EXERCISE DIRECTIONS
All of the data below should be output exactly as given.
◇ ◇ ◇ ◇
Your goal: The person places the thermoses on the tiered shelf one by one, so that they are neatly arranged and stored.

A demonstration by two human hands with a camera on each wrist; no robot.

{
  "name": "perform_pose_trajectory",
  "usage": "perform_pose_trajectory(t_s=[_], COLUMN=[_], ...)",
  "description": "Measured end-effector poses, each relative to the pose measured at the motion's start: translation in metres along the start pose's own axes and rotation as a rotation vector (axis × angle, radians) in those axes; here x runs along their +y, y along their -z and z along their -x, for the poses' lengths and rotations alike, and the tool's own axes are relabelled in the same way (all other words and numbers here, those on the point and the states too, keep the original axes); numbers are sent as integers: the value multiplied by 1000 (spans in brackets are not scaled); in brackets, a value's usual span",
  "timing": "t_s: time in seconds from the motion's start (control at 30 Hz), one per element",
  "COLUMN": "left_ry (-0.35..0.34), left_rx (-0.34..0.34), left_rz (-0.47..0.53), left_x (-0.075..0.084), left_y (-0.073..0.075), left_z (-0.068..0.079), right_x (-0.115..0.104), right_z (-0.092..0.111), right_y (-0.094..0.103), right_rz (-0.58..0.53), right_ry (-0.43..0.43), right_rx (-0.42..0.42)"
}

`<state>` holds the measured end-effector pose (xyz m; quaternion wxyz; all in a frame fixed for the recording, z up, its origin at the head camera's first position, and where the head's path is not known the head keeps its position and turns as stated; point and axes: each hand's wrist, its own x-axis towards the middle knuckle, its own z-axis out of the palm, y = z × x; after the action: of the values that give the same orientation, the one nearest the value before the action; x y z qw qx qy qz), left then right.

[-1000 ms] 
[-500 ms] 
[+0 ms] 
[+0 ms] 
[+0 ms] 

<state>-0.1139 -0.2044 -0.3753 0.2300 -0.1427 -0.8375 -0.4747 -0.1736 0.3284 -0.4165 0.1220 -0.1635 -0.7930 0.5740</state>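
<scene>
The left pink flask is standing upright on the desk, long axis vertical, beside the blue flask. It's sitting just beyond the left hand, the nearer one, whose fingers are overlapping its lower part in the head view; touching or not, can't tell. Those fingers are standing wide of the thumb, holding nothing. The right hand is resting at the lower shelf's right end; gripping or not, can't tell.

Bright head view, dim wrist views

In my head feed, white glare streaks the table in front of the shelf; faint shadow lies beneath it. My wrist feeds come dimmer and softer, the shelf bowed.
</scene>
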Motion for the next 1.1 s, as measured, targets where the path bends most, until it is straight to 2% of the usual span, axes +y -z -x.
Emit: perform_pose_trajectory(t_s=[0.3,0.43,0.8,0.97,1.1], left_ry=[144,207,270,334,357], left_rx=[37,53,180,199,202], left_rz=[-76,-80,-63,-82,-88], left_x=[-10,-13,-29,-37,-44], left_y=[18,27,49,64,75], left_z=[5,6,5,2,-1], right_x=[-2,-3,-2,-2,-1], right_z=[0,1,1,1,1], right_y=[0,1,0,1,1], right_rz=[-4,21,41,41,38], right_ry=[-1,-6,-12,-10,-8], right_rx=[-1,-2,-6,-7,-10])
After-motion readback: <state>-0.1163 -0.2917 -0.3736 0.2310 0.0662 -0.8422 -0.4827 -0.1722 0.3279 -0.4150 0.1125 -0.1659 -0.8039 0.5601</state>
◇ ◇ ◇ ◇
REPLY
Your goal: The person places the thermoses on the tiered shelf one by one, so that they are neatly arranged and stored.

A demonstration by two human hands with a camera on each wrist; no robot.

{
  "name": "perform_pose_trajectory",
  "usage": "perform_pose_trajectory(t_s=[_], COLUMN=[_], ...)",
  "description": "Measured end-effector poses, each relative to the pose measured at the motion's start: translation in metres along the start pose's own axes and rotation as a rotation vector (axis × angle, radians) in those axes; here x runs along their +y, y along their -z and z along their -x, for the poses' lengths and rotations alike, and the tool's own axes are relabelled in the same way (all other words and numbers here, those on the point and the states too, keep the original axes); numbers are sent as integers: the value multiplied by 1000 (spans in brackets are not scaled); in brackets, a value's usual span",
  "timing": "t_s: time in seconds from the motion's start (control at 30 Hz), one per element",
  "COLUMN": "left_ry (-0.35..0.34), left_rx (-0.34..0.34), left_rz (-0.47..0.53), left_x (-0.075..0.084), left_y (-0.073..0.075), left_z (-0.068..0.079), right_x (-0.115..0.104), right_z (-0.092..0.111), right_y (-0.094..0.103), right_rz (-0.58..0.53), right_ry (-0.43..0.43), right_rx (-0.42..0.42)"
}

`<state>` holds the measured end-effector pose (xyz m; quaternion wxyz; all in a frame fixed for the recording, z up, its origin at the head camera's first position, and where the head's path is not known the head keeps its position and turns as stated; point and axes: each hand's wrist, its own x-axis towards the middle knuckle, its own z-axis out of the palm, y = z × x; after the action: of the values that give the same orientation, the one nearest the value before the action; x y z qw qx qy qz), left then right.

[-1000 ms] 
[-500 ms] 
[+0 ms] 
[+0 ms] 
[+0 ms] 

<state>-0.1139 -0.2044 -0.3753 0.2300 -0.1427 -0.8375 -0.4747 -0.1736 0.3284 -0.4165 0.1220 -0.1635 -0.7930 0.5740</state>
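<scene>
The left pink flask is standing upright on the desk, long axis vertical, beside the blue flask. It's sitting just beyond the left hand, the nearer one, whose fingers are overlapping its lower part in the head view; touching or not, can't tell. Those fingers are standing wide of the thumb, holding nothing. The right hand is resting at the lower shelf's right end; gripping or not, can't tell.

Bright head view, dim wrist views

In my head feed, white glare streaks the table in front of the shelf; faint shadow lies beneath it. My wrist feeds come dimmer and softer, the shelf bowed.
</scene>
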Motion for the next 1.1 s, as measured, targets where the path bends most, until it is straight to 2% of the usual span, axes +y -z -x.
Emit: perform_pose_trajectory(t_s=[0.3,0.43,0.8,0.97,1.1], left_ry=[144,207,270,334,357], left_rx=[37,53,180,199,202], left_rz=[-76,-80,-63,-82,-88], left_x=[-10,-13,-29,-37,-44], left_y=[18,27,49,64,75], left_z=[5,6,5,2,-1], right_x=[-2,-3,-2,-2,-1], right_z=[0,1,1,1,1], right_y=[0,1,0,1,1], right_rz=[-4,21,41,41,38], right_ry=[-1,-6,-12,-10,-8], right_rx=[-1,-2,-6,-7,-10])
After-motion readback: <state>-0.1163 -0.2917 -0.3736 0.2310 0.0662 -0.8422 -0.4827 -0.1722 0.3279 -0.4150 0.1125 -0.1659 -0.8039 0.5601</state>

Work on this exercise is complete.